An alloy weighing 2.70 mg of Pb–Ag was dissolved in desired amount of and volume was made 250 ml. A — Electrochemistry Chemistry Question
Question
An alloy weighing 2.70 mg of Pb–Ag was dissolved in desired amount of $HNO_3$ and volume was made 250 ml. A silver electrode was dipped in solution and $E_{cell}$ of the cell: $Pt, H_2(1 \text{ bar}) \| H^+(1 \text{ M}) \|\| Ag^+ \| Ag$ was 0.50 V at 298 K. The percentage of lead in alloy is (Given: $E^\circ_{Ag^+\|Ag} = 0.80 \text{ V}, \text{Ag} = 108, 2.303 RT/F = 0.06$)
💡 Solution & Explanation
For the given cell, the anode is SHE (E=0 V) and cathode is $Ag^+\|Ag$. $E_{cell} = E^\circ_{Ag^+\|Ag} - 0.06 \log(1/[Ag^+])$. $0.50 = 0.80 + 0.06 \log[Ag^+] \Rightarrow \log[Ag^+] = -0.30 / 0.06 = -5 \Rightarrow [Ag^+] = 10^{-5}$ M. The volume is 250 mL = 0.25 L, so moles of Ag = $10^{-5} \times 0.25 = 2.5 \times 10^{-6}$ mol.

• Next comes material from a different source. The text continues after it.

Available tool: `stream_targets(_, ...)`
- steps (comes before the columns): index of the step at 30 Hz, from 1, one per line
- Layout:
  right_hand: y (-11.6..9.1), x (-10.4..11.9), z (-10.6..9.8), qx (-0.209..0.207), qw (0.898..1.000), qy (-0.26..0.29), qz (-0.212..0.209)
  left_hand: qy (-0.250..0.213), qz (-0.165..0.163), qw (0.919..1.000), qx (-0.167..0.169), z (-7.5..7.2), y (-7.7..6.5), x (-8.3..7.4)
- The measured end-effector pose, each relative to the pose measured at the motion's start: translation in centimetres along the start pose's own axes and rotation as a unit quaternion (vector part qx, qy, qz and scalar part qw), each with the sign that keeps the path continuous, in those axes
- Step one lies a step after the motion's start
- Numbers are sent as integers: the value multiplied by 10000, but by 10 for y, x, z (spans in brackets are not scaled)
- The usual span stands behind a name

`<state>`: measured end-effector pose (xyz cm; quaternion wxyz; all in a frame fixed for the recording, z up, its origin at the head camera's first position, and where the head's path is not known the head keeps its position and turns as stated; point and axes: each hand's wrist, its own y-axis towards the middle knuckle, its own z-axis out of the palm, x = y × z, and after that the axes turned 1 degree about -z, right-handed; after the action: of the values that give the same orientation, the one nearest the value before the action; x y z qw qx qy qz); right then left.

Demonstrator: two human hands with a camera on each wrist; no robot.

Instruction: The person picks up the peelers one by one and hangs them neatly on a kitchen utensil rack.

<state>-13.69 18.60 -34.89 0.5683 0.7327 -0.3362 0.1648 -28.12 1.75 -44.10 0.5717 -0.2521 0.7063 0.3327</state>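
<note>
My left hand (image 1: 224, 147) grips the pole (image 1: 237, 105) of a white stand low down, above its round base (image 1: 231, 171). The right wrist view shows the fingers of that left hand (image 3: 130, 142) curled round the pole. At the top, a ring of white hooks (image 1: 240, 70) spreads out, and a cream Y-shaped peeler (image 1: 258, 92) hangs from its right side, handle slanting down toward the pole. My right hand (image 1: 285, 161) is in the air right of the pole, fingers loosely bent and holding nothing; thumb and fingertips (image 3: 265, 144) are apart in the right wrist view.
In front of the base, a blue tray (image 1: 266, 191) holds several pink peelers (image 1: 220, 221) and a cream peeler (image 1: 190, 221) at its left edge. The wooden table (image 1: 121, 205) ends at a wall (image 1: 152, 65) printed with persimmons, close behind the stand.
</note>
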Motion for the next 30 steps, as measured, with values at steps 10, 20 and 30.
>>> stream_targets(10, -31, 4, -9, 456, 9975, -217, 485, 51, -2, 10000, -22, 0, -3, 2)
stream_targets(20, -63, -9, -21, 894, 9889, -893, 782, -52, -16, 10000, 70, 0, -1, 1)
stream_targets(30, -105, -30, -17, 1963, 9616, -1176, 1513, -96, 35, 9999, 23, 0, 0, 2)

Mass of Ag = $2.5 \times 10^{-6} \times 108 = 270 \times 10^{-6}$ g = 0.27 mg. The total alloy mass is 2.70 mg. Mass of Pb = $2.70 - 0.27 = 2.43$ mg. Percentage of Pb = $(2.43 / 2.70) \times 100 = 90\%$. Therefore, correct answer is 0090.